Sisters All Day Breakfasts Bakery is located in Phnom Penh, Cambodia. I have been here for breakfast several times. Every visit, I pick up cookies or brownies for my grandchildren, Micah and Oran.
French Toast:
The French influence on bakeries in Cambodia is strong. So my guess was that the French toast would be good. I was right. The sausage is extra and that's a double order. Have to have sausage with my French toast. The sausage tasted as if the paddies were house made.
The syrup is house made. Note the term here is not homemade. And this is the richest, best tasting syrup that I have ever had. I wish I could take this stuff home with me.

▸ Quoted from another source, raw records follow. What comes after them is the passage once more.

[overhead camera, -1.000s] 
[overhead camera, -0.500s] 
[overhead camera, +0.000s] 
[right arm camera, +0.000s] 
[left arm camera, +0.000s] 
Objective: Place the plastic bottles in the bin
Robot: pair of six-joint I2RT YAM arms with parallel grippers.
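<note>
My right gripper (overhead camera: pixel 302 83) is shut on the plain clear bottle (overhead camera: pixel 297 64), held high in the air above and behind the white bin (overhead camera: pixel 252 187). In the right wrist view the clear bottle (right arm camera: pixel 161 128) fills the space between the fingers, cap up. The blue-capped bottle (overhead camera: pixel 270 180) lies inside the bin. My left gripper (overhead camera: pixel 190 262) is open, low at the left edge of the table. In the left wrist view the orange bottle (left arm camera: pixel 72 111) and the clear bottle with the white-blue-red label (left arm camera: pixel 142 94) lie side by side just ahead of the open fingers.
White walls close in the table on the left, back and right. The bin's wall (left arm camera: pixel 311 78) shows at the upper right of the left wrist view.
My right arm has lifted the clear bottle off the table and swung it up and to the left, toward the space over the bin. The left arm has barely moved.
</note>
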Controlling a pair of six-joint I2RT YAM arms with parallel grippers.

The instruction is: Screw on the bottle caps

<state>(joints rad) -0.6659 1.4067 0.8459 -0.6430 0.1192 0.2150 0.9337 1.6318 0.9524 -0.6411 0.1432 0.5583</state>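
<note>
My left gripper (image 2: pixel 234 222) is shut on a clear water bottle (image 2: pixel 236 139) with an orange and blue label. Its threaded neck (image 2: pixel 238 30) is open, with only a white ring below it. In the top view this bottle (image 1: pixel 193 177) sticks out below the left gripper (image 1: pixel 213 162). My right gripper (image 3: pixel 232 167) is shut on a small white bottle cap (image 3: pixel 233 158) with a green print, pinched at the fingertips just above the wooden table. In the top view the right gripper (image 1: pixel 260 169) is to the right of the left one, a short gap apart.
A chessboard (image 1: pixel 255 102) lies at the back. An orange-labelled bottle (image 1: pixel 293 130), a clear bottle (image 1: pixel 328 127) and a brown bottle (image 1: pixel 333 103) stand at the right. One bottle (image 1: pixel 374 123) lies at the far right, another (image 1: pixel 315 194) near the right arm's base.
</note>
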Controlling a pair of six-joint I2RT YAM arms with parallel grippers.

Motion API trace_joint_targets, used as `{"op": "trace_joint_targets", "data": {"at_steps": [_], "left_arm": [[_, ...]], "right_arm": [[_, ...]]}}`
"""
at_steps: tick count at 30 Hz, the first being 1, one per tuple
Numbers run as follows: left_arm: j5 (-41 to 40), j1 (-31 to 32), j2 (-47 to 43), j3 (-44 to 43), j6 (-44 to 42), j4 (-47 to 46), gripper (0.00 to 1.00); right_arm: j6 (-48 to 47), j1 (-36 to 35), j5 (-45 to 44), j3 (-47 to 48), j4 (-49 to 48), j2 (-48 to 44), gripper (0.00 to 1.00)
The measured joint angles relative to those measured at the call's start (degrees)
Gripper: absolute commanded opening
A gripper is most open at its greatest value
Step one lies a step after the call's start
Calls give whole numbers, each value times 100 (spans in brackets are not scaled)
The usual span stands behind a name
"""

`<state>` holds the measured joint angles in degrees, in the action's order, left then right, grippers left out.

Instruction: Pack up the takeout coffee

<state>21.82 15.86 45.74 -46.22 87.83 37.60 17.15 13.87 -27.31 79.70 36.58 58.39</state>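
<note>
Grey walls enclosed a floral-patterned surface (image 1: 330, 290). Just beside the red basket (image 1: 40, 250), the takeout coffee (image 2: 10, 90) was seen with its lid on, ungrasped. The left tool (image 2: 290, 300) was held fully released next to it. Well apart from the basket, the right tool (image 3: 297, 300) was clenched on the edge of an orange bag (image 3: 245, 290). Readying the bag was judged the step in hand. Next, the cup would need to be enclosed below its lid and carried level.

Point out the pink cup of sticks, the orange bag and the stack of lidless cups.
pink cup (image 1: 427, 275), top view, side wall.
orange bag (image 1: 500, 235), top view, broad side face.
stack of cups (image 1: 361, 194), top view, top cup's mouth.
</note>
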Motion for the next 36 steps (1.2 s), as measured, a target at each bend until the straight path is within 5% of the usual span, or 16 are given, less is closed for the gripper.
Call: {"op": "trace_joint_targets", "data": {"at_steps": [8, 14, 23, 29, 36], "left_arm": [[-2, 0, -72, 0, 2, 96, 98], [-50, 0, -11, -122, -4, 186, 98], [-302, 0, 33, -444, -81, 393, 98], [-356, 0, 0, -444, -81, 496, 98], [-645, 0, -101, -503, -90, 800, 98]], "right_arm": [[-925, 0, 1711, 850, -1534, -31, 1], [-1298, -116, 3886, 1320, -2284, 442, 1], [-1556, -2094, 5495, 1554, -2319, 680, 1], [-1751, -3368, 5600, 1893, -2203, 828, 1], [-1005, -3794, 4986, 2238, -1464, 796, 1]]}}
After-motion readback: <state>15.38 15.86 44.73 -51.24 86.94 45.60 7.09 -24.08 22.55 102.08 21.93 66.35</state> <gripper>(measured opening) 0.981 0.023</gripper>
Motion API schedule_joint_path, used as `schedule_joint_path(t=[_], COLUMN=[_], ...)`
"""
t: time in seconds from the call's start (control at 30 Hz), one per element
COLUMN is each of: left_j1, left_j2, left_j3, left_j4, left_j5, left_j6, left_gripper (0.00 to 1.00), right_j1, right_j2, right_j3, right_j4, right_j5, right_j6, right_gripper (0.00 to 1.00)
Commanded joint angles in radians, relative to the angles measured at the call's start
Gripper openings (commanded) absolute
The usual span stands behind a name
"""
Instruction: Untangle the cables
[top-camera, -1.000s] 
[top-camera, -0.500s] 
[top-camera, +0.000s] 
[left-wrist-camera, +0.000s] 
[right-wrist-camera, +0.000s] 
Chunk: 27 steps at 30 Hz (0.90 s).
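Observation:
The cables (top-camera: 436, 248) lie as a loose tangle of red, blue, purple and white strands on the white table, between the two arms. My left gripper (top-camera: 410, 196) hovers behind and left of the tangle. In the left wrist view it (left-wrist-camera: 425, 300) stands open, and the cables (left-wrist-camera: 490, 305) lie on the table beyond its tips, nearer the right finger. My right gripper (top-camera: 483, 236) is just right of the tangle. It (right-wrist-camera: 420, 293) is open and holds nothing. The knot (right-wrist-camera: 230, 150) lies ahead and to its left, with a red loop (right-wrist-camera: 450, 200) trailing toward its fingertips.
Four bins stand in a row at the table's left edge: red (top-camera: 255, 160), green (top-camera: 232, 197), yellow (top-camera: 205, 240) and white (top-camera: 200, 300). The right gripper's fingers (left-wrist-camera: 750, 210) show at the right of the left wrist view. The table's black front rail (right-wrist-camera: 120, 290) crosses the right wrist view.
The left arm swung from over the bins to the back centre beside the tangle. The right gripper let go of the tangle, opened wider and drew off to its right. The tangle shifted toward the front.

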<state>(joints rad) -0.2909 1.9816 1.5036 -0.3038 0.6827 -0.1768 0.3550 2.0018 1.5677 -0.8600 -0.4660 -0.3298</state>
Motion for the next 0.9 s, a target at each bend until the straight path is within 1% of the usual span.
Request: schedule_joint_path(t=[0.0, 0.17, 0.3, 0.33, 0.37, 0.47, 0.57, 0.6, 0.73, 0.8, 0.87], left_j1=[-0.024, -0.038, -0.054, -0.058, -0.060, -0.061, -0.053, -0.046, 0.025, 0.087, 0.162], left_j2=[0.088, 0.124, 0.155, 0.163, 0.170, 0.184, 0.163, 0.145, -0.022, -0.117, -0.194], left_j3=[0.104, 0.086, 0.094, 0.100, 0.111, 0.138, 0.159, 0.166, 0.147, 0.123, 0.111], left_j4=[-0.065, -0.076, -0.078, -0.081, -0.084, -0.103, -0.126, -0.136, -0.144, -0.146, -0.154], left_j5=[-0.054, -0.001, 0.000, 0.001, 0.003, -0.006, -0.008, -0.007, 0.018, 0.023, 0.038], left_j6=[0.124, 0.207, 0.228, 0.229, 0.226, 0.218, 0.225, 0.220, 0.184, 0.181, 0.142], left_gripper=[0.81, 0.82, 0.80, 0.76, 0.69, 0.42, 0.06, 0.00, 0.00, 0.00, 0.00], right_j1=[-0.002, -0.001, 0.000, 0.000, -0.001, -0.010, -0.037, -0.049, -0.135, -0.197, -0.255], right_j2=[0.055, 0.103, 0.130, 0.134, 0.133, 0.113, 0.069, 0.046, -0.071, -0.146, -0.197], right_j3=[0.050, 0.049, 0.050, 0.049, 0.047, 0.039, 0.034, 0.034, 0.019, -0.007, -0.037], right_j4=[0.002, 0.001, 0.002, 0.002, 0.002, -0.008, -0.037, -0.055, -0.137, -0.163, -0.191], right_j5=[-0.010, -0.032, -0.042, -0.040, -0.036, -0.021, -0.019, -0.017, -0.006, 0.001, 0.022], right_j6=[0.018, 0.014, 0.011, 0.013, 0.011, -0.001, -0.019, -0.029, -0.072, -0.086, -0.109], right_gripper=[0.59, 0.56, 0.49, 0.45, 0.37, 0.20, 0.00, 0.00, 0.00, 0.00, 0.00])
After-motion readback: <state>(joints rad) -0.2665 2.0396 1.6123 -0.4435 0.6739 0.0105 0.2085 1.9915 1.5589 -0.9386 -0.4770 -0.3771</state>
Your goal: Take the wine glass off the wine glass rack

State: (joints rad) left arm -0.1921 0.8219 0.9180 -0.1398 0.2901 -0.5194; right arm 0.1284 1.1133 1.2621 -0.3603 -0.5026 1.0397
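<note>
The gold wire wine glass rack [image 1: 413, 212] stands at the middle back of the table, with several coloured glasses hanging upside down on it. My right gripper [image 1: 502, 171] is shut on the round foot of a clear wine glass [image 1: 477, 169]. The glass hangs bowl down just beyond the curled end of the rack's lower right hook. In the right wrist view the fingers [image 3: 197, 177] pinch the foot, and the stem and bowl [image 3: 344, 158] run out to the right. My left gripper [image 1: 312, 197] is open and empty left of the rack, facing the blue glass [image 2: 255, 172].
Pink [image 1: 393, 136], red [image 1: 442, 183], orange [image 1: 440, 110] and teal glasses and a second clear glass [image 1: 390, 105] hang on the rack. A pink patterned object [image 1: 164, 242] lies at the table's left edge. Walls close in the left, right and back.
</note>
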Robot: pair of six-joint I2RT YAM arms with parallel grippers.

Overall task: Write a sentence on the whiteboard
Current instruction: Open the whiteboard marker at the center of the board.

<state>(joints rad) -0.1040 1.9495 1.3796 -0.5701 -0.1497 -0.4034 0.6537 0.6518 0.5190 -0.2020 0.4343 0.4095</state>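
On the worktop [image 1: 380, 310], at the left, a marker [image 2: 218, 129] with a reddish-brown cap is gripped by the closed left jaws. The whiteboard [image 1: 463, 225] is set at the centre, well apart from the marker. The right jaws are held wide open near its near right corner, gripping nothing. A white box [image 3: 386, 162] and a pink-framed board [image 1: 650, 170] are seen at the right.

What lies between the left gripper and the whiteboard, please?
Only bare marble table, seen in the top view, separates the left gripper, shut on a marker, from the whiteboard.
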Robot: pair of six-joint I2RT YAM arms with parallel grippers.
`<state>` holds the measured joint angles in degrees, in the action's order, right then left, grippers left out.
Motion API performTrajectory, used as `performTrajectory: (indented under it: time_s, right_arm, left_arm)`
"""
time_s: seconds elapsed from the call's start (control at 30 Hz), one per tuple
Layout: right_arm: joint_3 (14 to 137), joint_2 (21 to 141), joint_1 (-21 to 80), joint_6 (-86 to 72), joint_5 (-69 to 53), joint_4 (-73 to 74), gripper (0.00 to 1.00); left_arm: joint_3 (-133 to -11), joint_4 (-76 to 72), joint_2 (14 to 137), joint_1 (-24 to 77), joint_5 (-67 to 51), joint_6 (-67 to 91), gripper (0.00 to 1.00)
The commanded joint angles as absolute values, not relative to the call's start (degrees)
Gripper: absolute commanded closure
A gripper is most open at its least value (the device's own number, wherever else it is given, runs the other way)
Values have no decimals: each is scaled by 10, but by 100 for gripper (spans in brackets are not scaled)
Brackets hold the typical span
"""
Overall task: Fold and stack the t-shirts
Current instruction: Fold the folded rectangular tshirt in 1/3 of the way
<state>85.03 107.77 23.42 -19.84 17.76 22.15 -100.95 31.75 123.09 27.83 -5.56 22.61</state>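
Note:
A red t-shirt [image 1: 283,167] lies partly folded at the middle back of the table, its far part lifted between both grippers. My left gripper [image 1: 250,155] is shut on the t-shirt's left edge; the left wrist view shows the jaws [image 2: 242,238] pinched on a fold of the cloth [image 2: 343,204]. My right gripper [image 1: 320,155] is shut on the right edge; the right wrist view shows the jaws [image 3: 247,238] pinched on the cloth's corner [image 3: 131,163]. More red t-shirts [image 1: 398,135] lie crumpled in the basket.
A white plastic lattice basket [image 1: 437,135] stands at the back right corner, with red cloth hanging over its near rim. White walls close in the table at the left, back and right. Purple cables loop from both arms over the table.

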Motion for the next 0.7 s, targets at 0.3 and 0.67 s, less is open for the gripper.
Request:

Here is a pic of the French toast made better with Sisters' syrup. Umm good. Spellcheck keeps taking some of the m's off of "umm". By the way, the bread is house made.
Fried Eggs:
Over medium eggs with the yolks still runny. How you want your eggs in Cambodia is communicated by hand movements. Upward palm means sunny-side up. Upward palm turned downward means over whatever. Unless you speak Khmer, you will get anything from over easy to over hard. And forget about over light. That doesn't happen here. The breakfast is served with house-made bread.
Bacon or sausage comes with the fried egg breakfast. And the bacon was fried crisp, not burnt. It had a good flavor and was in strips. A lot of places in Phnom Penh serve bacon cut in a circle which is how the local meat shop prepares it. See my post in 2014 on Dan's Meat Market.
Pancakes-n-Sausage:
The pancakes here are good, but the house-made syrup makes them great. The butter I had to ask for but they quickly brought it out with a smile. The sausage paddies, like a said before, appear to be house made. Have to have sausage with my pancakes.
Rich, Robust Coffee:
The coffee here has a really rich and robust flavor. My taste buds were searching for what the flavor reminded me of. My daughter Michelle says the coffee bean here has a slight chocolate tint to the flavor. That's it! Coffee here is French, so it tends to be thick (the way I like it). Don't ask for cream, the wait staff will not know what you mean. Ask for milk instead. You have to ask for sugar as well, and forget about sweetener. Some places, this included, will bring you sweeten-condensed milk for your coffee, and that suited me as well -- it just made the coffee flavor richer. This place serves sweeten-condensed milk with coffee.
A look to the street:
See the case in the middle right side of the picture. That's where they sell their bakery goods including the sweets that I bring my grandkids.